# LSTM Implementation

# **Text Preprocessing**

In [1]:
import os
import pandas as pd
import numpy as np
import tensorflow as tf
from tensorflow.keras.preprocessing.sequence import pad_sequences
from tensorflow.keras.layers import Embedding, LSTM, Dense, Bidirectional
from tensorflow.keras.preprocessing.text import Tokenizer
from tensorflow.keras.models import Sequential
from tensorflow.keras.optimizers import Adam
import nltk
import regex as re
!pip install --upgrade keras




In [2]:
input_file = 'holme.txt'
print(input_file)


holme.txt


In [3]:
with open(input_file, 'r', encoding='utf-8') as infile:
    data = infile.read()

In [4]:
data[:100] # view first few characters

"*Project Gutenberg's Etext of Tom Swift And His Submarine Boat*\n\n#4 in the Victor Appleton's Tom Swi"

In [11]:
# Limit data to 500000 characters
data = data[:500000]

# Clean Text

In [12]:
# Function to remove emojis and special characters from text
def remove_emojis_and_special_characters(text):
    # Remove emojis
    emoji_pattern = re.compile("["
                               u"\U0001F600-\U0001F64F"  # emoticons
                               u"\U0001F300-\U0001F5FF"  # symbols & pictographs
                               u"\U0001F680-\U0001F6FF"  # transport & map symbols
                               u"\U0001F700-\U0001F77F"  # alchemical symbols
                               u"\U0001F780-\U0001F7FF"  # Geometric Shapes Extended
                               u"\U0001F800-\U0001F8FF"  # Supplemental Arrows-C
                               u"\U0001F900-\U0001F9FF"  # Supplemental Symbols and Pictographs
                               u"\U0001FA00-\U0001FA6F"  # Chess Symbols
                               u"\U0001FA70-\U0001FAFF"  # Symbols and Pictographs Extended-A
                               u"\U00002702-\U000027B0"  # Dingbats
                               u"\U000024C2-\U0001F251"
                               "]+", flags=re.UNICODE)

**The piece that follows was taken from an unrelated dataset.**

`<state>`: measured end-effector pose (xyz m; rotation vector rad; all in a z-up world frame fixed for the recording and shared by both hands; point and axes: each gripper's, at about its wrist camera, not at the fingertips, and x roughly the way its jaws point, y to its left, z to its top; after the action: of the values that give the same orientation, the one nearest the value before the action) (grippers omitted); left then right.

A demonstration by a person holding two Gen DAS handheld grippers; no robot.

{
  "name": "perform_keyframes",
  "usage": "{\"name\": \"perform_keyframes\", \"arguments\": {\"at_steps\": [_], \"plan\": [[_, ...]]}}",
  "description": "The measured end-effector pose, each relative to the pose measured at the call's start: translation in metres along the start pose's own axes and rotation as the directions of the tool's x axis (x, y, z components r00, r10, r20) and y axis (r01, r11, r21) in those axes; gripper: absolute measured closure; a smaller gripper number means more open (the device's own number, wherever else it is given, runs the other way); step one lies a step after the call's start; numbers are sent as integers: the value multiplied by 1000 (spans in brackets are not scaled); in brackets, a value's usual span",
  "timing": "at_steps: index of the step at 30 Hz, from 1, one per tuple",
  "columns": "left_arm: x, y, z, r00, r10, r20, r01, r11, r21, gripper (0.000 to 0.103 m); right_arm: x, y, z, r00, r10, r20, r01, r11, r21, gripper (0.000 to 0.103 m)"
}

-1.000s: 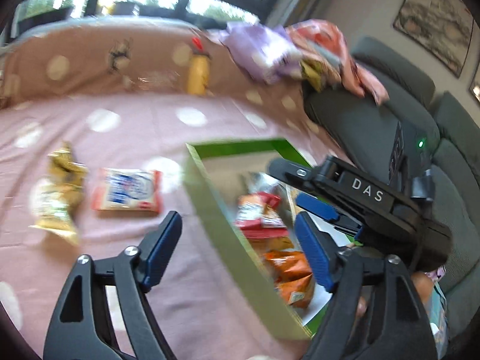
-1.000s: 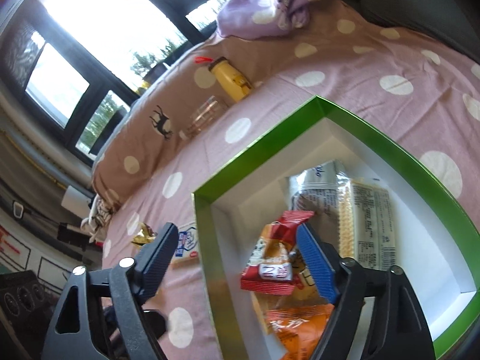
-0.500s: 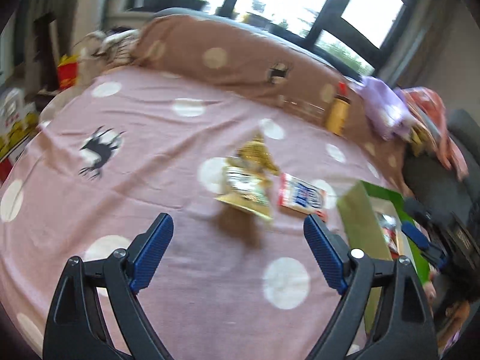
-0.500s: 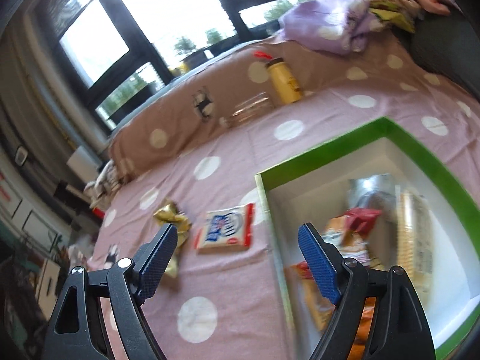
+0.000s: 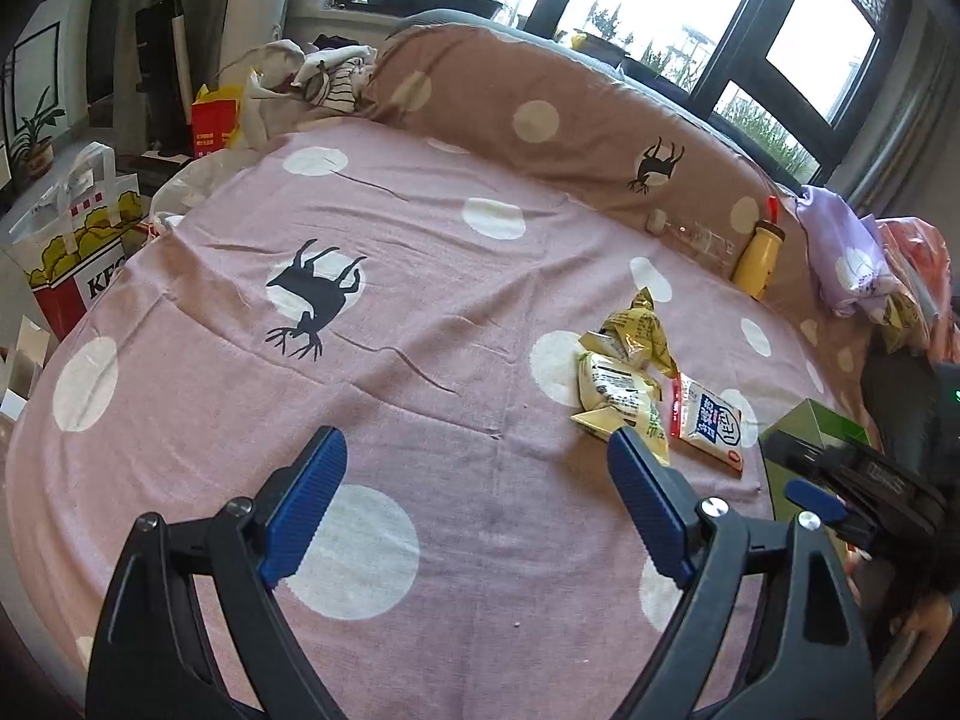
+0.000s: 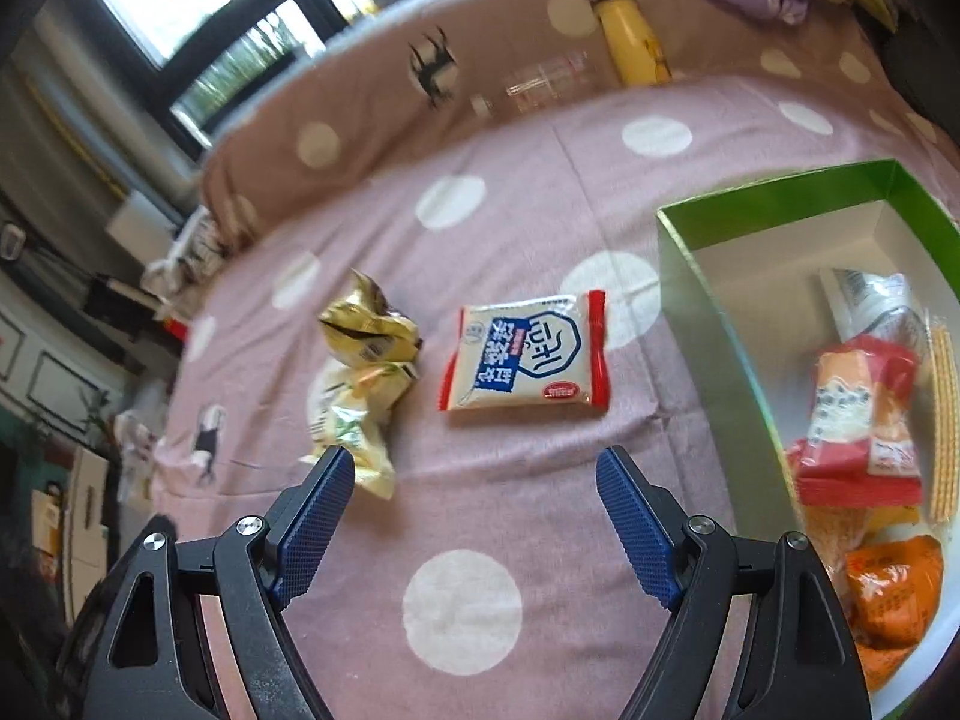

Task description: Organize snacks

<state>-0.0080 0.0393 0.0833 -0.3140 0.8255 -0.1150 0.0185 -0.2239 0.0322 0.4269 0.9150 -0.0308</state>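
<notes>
A green box (image 6: 690, 276) with a white inside holds red (image 6: 858, 420) and orange (image 6: 894, 594) snack packs. On the pink spotted cloth lie a white, red and blue pack (image 6: 525, 357) and two yellow packs (image 6: 360, 384), left of the box. My right gripper (image 6: 474, 510) is open and empty, just short of the white pack. My left gripper (image 5: 480, 498) is open and empty over bare cloth, with the yellow packs (image 5: 624, 372), the white pack (image 5: 711, 420) and the box corner (image 5: 822, 420) to its right. The right gripper also shows in the left wrist view (image 5: 852, 492).
A yellow bottle (image 6: 630, 42) and a clear glass (image 6: 540, 81) lie against the brown spotted bolster (image 5: 540, 114) at the back. A purple cloth bundle (image 5: 846, 252) sits at the far right. Bags and a KFC carton (image 5: 78, 276) stand off the left edge.
Both grippers have swung left, away from the box. The right one now faces the white pack on the cloth. The left one now faces bare cloth.
</notes>
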Motion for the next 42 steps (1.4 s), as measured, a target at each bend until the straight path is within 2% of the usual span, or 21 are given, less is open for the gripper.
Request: {"name": "perform_keyframes", "arguments": {"at_steps": [2, 8, 12, 13, 15, 20, 22, 24, 26, 30, 34, 39, 42], "plan": [[1, 0, 1, 1000, -12, -7, 12, 1000, 3, 14, 19, 7, 12, 997, -68, -39, 68, 998, -3, 20], [6, 2, 2, 1000, -12, -24, 12, 1000, 2, 14, 65, 21, 43, 979, -184, -87, 181, 983, -42, 20], [9, 3, 2, 999, -12, -38, 12, 1000, -2, 14, 83, 21, 50, 933, -353, -77, 343, 933, -112, 20], [9, 3, 2, 999, -12, -40, 12, 1000, -2, 14, 88, 21, 50, 927, -365, -83, 353, 927, -127, 20], [10, 2, 2, 999, -11, -43, 11, 1000, 2, 14, 96, 16, 51, 931, -352, -99, 340, 933, -120, 11], [10, -4, 0, 999, -3, -48, 4, 1000, 30, 14, 100, 8, 49, 939, -333, -91, 323, 940, -110, 9], [11, -6, -1, 999, -1, -50, 3, 999, 37, 14, 99, 8, 45, 943, -323, -85, 311, 941, -131, 12], [11, -6, -1, 999, -1, -54, 3, 999, 41, 14, 94, 13, 42, 949, -308, -69, 294, 942, -160, 31], [12, -6, -1, 998, -1, -57, 3, 999, 41, 14, 87, 10, 35, 959, -274, -78, 257, 951, -174, 37], [13, -6, -2, 998, 1, -66, 1, 999, 40, 14, 70, 3, 10, 974, -203, -95, 182, 963, -197, 39], [15, -8, -4, 997, 9, -77, -5, 999, 44, 14, 47, -1, -16, 987, -96, -131, 72, 982, -172, 39], [18, -15, -8, 995, 5, -100, 2, 998, 63, 14, 29, 7, -53, 979, 38, -201, -77, 979, -188, 39], [20, -21, -12, 993, 3, -116, 6, 997, 83, 14, 25, 14, -68, 974, 64, -219, -109, 973, -202, 35]]}}
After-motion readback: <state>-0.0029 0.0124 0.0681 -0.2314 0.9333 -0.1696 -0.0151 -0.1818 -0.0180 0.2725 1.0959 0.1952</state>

    # Remove special characters
    text = re.sub(r'[^a-zA-Z0-9\s]', '', text)

    # Remove extra spaces
    text = re.sub(' +', ' ', text)

    return text

In [13]:
# Preprocessing pipeline
def preprocess_pipeline(data) -> 'list':
    # Split by newline character
    sentences = data.split('\n')
    for i in range(len(sentences)):
        sentences[i] = remove_emojis_and_special_characters(sentences[i])
    # Remove leading and trailing spaces
    sentences = [s.strip() for s in sentences]
    # Drop empty sentences
    sentences = [s for s in sentences if len(s) > 0]
    # Tokenization
    tokenized = []
    for sentence in sentences:
        # Convert to lowercase
        sentence = sentence.lower()
        tokenized.append(sentence)
    return tokenized

# Tokenize sentences
tokenized_sentences = preprocess_pipeline(data)

In [14]:
# Tokenize words
tokenizer = Tokenizer(oov_token='<oov>')
tokenizer.fit_on_texts(tokenized_sentences)
total_words = len(tokenizer.word_index) + 1
tokenizer.word_counts
tokenizer.word_index

# Generate input sequences
input_sequences = []
for line in tokenized_sentences:
    token_list = tokenizer.texts_to_sequences([line])[0]
    for i in range(1, len(token_list)):
        n_gram_sequence = token_list[:i + 1]
        input_sequences.append(n_gram_sequence)

# Pad sequences
max_sequence_len = max([len(x) for x in input_sequences])
input_sequences = np.array(pad_sequences(input_sequences, maxlen=max_sequence_len, padding='pre'))

In [15]:
# Creates labels with input sequences
X,labels = input_sequences[:,:-1],input_sequences[:,-1]
ys = tf.keras.utils.to_categorical(labels, num_classes=total_words)

In [16]:
# Split data into training, validation, and test sets
from sklearn.model_selection import train_test_split
X_train_temp, X_val_test, y_train_temp, y_val_test = train_test_split(X, ys, test_size=0.2, random_state=42)
X_val, X_test, y_val, y_test = train_test_split(X_val_test, y_val_test, test_size=0.5, random_state=42)

# Train LSTM Model

In [None]:
# Define your model
model = Sequential()
model.add(Embedding(total_words, 100))
model.add(Bidirectional(LSTM(150)))
model.add(Dense(total_words, activation='softmax'))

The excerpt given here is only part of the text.